Different marine species have different ways of detecting the earth's magnetic field to navigate and even to track prey.
Sharks have little black pores near their snouts that are filled with a conductive jelly-like substance and serve as external magnetic receptors, said Stephen Kajiura, an associate professor in the Department of Biological Sciences at Florida Atlantic University. Sharks can even determine when they are moving north and south or east and west. Rays have a similar detection system.
Turtles have magnetic receptors connected to their central nervous systems.
"This mechanism allows them to have long ocean migrations in an environment where everything is blue, there are no landmarks and you can't tell east from west and north from south," Kajiura said.
Lobsters, crabs, tuna and other species are thought to have similar guidance systems.
Salmon may have some type of chemicals in their brains that detect the Earth's magnetic fields, though Kajiura and Copping cautioned that more research is needed to be certain.
"We are not sure about salmon," Copping said. "No one has ever been able to show how they navigate back to their streams."

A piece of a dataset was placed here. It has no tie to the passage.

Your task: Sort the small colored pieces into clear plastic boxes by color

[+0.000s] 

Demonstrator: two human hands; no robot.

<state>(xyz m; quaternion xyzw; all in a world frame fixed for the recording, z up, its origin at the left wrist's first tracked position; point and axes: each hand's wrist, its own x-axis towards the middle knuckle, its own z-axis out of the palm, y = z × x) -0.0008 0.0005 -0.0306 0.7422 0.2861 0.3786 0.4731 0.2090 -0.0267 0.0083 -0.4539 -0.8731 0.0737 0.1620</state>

Kajiura has studied how underwater electric cables can affect a shark's behavior. The cables can create electromagnetic fields.
"Sharks will bite at them (the cables), thinking they are prey," he said. "It's not a new phenomenon. The cables may very well produce magnetic fields that could disrupt behavior."
Copping said some preliminary results from her lab's experiments should be available in the coming weeks.
"We won't have definitive answers, but we should know whether it is a problem or not," she said.
Both Copping and Kajiura said it was important to have some scientific answers to questions regulators are sure to ask.
"It's coming so fast, regulators are asking questions we don't have answers to," said Kajiura. "It would be nice to have some baseline research before we move ahead."